Haseloff fordert Kraftwerksabschaltungen auch im Westen

Sachsen-Anhalts Ministerpräsident Reiner Haseloff (CDU) plädiert dafür, im Zuge des Ausstiegs aus der Kohleverstromung zunächst in die Jahre gekommene Kraftwerke abzuschalten. "Es geht darum, zuerst die älteren Kohlekraftwerke abzuschalten, und die stehen zum Teil auch im Westen", sagte Haseloff MDR Aktuell am Dienstag.

In Ostdeutschland sei man mit Blick auf die Einsparung von CO2 mit der Abschaltung von Kraftwerkskapazitäten bereits in Vorleistung gegangen, sagte Haseloff weiter.

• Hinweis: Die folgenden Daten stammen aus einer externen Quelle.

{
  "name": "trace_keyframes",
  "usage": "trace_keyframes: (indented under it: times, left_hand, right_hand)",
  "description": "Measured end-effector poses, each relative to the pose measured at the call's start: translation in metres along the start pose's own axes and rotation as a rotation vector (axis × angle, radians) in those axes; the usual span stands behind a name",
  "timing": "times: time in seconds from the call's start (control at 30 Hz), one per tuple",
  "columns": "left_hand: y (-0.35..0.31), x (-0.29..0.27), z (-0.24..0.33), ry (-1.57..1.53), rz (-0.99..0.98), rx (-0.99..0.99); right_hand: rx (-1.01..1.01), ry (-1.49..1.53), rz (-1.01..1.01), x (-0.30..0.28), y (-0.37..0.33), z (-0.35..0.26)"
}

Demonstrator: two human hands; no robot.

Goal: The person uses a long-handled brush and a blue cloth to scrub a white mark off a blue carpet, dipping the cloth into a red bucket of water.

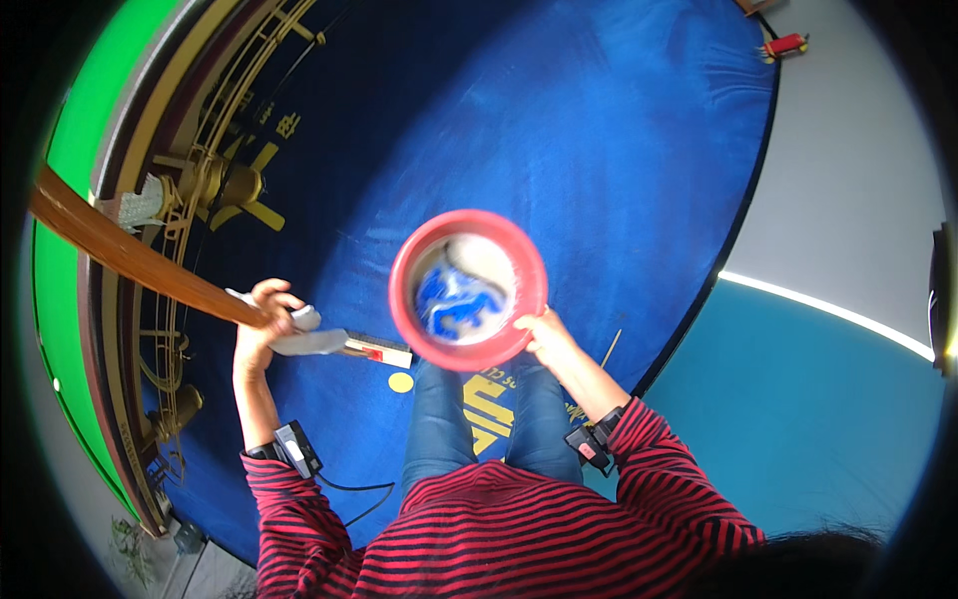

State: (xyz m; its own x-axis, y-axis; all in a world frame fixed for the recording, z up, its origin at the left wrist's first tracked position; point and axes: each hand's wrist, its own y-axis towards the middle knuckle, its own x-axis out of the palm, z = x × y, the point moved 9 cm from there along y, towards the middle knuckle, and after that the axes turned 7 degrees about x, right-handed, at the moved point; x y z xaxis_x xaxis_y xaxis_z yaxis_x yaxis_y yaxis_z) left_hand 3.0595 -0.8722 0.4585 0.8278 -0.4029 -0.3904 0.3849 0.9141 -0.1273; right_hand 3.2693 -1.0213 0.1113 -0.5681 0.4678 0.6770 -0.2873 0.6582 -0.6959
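My right hand (547, 334) grips the rim of a round red basin (539, 275), held up in front of my legs. Blurred blue and whitish patches show inside it; I cannot tell whether they are water, cloth or reflection. To the left, my left hand (264, 314) is closed around a long brown wooden stick (140, 255), which slants up to the far left. A white cloth (311, 342) is bunched at the same hand. Just past the cloth shows a pale strip with a red patch (384, 353); whether it belongs to the stick is unclear.
A billiard table with green cloth (85, 130) and dark rails runs along the left. Blue sheeting with yellow print (589, 130) covers the floor. Grey and teal flooring (798, 419) lies at the right. A small red object (786, 45) is at the far right.
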Motion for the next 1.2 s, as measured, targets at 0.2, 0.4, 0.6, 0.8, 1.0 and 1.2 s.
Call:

Der in der Kohlekommission verabredete Weg werde jedoch durch die geplante Inbetriebnahme eines Kohlekraftwerks im nordrhein-westfälischen Datteln sowie den Bau eines Gaskraftwerks konterkariert.

Weiter sagte Haseloff, bevor in strukturschwachen Regionen in Ostdeutschland Kraftwerke stillgelegt würden, müssten zunächst der Strukturwandel begonnen und neue Arbeitsplätze geschaffen werden. "Alles andere wäre Vertrauensbruch gegenüber den Bürgern", betonte der Ministerpräsident.

Laut den Beschlüssen der Kohlekommission von Bund und Ländern sollen in Deutschland bis spätestens 2038 schrittweise alle Kohlekraftwerke vom Netz genommen werden, nach Möglichkeit schon bis 2035. Den betroffenen ostdeutschen Bundesländern Brandenburg, Sachsen und Sachsen-Anhalt wurden Milliardenzusagen gemacht, um den Umbau der Kohlereviere in der Lausitz und Mitteldeutschland zu stemmen.

Laut Haseloff gibt es bei dem hierzu geplanten Ausstiegsgesetz jedoch weiter Beratungsbedarf. Eine für diesen Mittwoch vorgesehene Beratung im Bundeskabinett sei daher auf Januar verschoben worden, berichtete MDR Aktuell.